Complicating the matter even more is the fact that taxation of Social Security benefits and/or triggering the income-related monthly adjusted amount (IRMAA) could require participants to pay higher Medicare premiums in future years, said Michael Peterson, a certified financial planner with Faithful Steward Wealth Advisors. “So, determining the advisability of an in-plan Roth conversion requires more than just an analysis of tax brackets,” he said. “It really requires a full-blown retirement income and tax projection in order to fully determine the pros and cons. Failing to do so can result in increased Social Security taxation and increased Medicare premiums that may dwarf the benefits of the in-plan Roth conversion.”

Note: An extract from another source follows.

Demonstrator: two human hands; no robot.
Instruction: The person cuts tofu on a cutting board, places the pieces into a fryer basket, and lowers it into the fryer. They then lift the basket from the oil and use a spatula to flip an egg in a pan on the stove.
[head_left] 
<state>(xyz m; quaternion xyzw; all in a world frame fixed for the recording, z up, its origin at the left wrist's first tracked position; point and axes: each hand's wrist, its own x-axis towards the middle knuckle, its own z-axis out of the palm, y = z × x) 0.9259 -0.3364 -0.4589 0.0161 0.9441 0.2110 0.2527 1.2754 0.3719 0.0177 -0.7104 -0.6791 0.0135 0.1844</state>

State of the stock market. Another thing to consider is the state of the stock markets, said O’Connell. “We are miraculously seeing record highs,” he said. “Doing a conversion today means paying taxes on a higher account value, and if the market heads downward, which it will at some point, you may be disappointed because there are no more recharacterizations. So, deciding at what level you do your conversion is important. People still think it is an all or nothing thing, but it isn’t. You may want to do it piecemeal over time to manage your tax obligation from the conversion.”

Don’t forget the five-year rule. A 401(k) is not an IRA and those accounts have separate clocks for the five-year year rule, said Moisand. “Now and then we see new retirees thinking they can get their Roth 401(k) tax free but can’t get earnings tax free after rolling to a Roth IRA because they didn’t already have a Roth IRA,” he said.

Noted Ives: If this is your first step into Roth within the plan, then your clock starts on January 1 of the year of the conversion. “However, it is important to note that the five-year clock on the in-plan conversion is separate from any clock on a Roth IRA.

The pro-rata rule. O’Connell also said the so-called pro-rata rule could affect any conversions you do if you have other qualified accounts. “If your plan includes after-tax contributions, can those be targeted for conversion while the pre-tax dollars remain unconverted?” asked Ives. “If the plan separately accounts for after-tax dollars and their earnings, this ‘tax-free’ conversion could be a possibility.”

RMDS could start at 72. JoAnn May, a principal with Forest Asset Management, said it’s important to remember that if your assets remain in your employer-sponsored plan, at age 72 you will be required to take a distribution from the plan, no matter if it is a designated Roth account or a pretax 401(k) account. “To avoid this, it would be best to rollover at least the Roth portion of the plan assets prior to turning 72 as Roth IRAs do not have a distribution requirement,” she said.

If you're over 59½, you might consider rolling your 401(k) to a Roth IRA, said LaBrecque. “Roth 401(k)s have RMD requirements, Roth IRAs do not.”

Inherited Roth 401(k)s. If you inherit a Roth IRA or Roth 401(k) and you are the spouse you can rollover to your own name, said Patricia Hausknost, a certified financial planner and instructor in UC Berkeley Extension's certificate program in personal financial planning. “If not, you’ll need to take the distributions within five years if a Roth IRA or 10 years if you inherit a Roth 401(k), assuming contributions began at least 5 years before the date of death,” she said.

Bottom line. “Don’t,” said Ives, “haphazardly dive into an in-plan Roth conversion without knowing the depth of the water.”

Others share that point of view. There is a lot to consider before executing an in-plan Roth conversion, said O’Connell. “Some of those considerations are just plain old objective math calculations, others are very emotional,” he said. “This is a big decision. Doing it correctly could mean literally thousands and thousands of dollars saved from taxes. Done wrong it can be an economic catastrophe for someone and their family.”